··· DATASET EXCERPT ···

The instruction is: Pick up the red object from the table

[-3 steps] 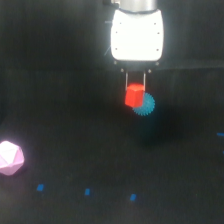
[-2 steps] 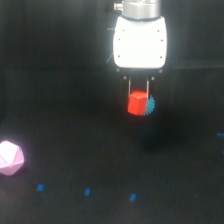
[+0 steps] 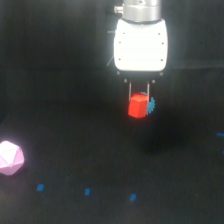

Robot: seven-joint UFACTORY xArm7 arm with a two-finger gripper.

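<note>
In the exterior view, the only one given, the white box-bodied gripper (image 3: 139, 98) with its thin dark fingers is clenched on the small bright red-orange faceted block (image 3: 138, 107), which sits between the fingertips directly under the white housing. Compared with a second ago, the gripper and block have travelled toward the exterior view's right and sit higher in the picture, and the spiky cyan-blue ball (image 3: 151, 104), which earlier showed almost whole beside and below the block, is now mostly hidden behind it, with only a sliver peeking out at the block's right edge. A dim shadow lies on the flat black matte table (image 3: 60, 90) below and to the right of the block, well apart from it, which suggests the block is off the surface. I judge the pick essentially accomplished, with only the hold left to keep. The pale pink polyhedron (image 3: 10, 157) rests unchanged at the far left, near small blue marks (image 3: 87, 191).
</note>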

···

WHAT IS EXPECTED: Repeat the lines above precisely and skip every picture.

REPLY TO THE EXERCISE:
The instruction is: Pick up the red object from the table

[-3 steps] 
[-2 steps] 
[+0 steps] 

Robot: seven-joint UFACTORY xArm7 arm with a two-finger gripper.

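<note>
In the exterior view, the only one given, the white box-bodied gripper (image 3: 139, 98) with its thin dark fingers is clenched on the small bright red-orange faceted block (image 3: 138, 107), which sits between the fingertips directly under the white housing. Compared with a second ago, the gripper and block have travelled toward the exterior view's right and sit higher in the picture, and the spiky cyan-blue ball (image 3: 151, 104), which earlier showed almost whole beside and below the block, is now mostly hidden behind it, with only a sliver peeking out at the block's right edge. A dim shadow lies on the flat black matte table (image 3: 60, 90) below and to the right of the block, well apart from it, which suggests the block is off the surface. I judge the pick essentially accomplished, with only the hold left to keep. The pale pink polyhedron (image 3: 10, 157) rests unchanged at the far left, near small blue marks (image 3: 87, 191).
</note>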

What was asked now has a complete answer.